On my first day at N2N Lynn, the Lynn lead organizer, Estrella Diaz, and Executive Director, Maria Elena Letona, greeted me with a work plan with three projects aimed at supporting N2N’s campaign against displacement. Having a work plan with clear goals and measures put my mind at ease. My fears about being an outsider temporarily placed in a community, and therefore unlikely to do any work of substance, were allayed. Estrella and Maria Elena welcomed me into N2N, and made it clear that, while I had a lot expected of me, I wouldn’t be doing it alone.

During my internship, I organized 30 door-knocking shifts, co-organized a community forum on development and displacement, and conducted research on other communities’ efforts to prevent gentrification-fueled displacement. By the end of the summer, we had knocked on many doors, generating a long list of contacts with which to build up long-term campaign work; held an informational community forum with decent (but not high) turnout; and gathered information on other groups’ anti-displacement struggles.

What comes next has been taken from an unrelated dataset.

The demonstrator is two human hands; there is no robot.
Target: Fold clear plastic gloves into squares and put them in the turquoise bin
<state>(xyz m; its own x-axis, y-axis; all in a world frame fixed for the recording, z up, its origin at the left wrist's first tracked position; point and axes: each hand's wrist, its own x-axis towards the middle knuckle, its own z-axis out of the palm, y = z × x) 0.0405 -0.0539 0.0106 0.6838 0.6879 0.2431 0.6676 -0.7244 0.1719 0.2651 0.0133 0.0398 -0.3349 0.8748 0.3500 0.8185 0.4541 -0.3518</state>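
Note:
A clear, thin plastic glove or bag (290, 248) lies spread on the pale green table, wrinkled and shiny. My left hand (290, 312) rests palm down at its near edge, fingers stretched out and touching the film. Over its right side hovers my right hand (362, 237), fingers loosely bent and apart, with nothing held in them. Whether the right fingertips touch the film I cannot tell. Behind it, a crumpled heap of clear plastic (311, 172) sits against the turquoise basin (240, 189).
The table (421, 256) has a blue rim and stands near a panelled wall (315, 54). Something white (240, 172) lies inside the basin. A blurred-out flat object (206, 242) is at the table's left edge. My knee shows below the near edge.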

As I focused on research and door-knocking with members, others worked on electoral politics for the upcoming City Council and Mayoral elections. (As an organization with 501 (c)3 and 501 (c)4 status, N2N can engage in community and in political work.) As a result, I was able to observe the endorsement process. I learned not only how it works and why it’s done, but was privy to the strategizing and process around who to endorse and why.

Lessons Learned

This summer, I was exposed to a lot of ideas, and to the actions tied to those ideas. Some key takeaways for me have to do with the role and the power of the nonprofit; of door-knocking as a method of organizing; and engaging in local electoral politics.

Role of the non-profit

I entered the summer excited about the unequivocal radical message and mission of N2N, but also with a critical eye toward the role of the non-profit in transforming society. At N2N, I experienced the challenge of organizing the broader public, but also N2N membership, itself.

This is because our target constituents in Lynn, and most current members, are highly impacted by the increasing cost of living and lack of good jobs. As a result, some people are already stretched thin, and while their hearts and minds may be behind N2N’s work, they are limited in their ability to show up for certain tasks. For example, many people work nights and weekends, have childcare needs, and/or are working to keep their homes.

In this context, the non-profit is able to provide leadership, to help set an agenda, to prioritize goals, and to set and organize the tasks associated with meeting those goals. N2N requires deep training and political education of its staff, and only hires organizers who are from the community where they organize. This ensures that leadership is very skilled, and is attuned to the needs of the wider community.

Role and power of door-knocking

In order to base-build and raise awareness around the issue of development-fueled displacement, I found myself knocking doors or making phone calls (on rainy days) two or three times a week. This is an energizing and exhausting experience! I learned that it’s typical to have a response rate of 10-20% in the wards we canvassed. Often times, people are not home, have moved, or simply didn’t show much interest in showing up to our community forum. Still, as the weeks marched on and turfs were knocked, we collected many names and phones numbers of people eager to be engaged with the housing issue. Step-by-step, we built up a robust list of Lynn residents with a stake in the issue.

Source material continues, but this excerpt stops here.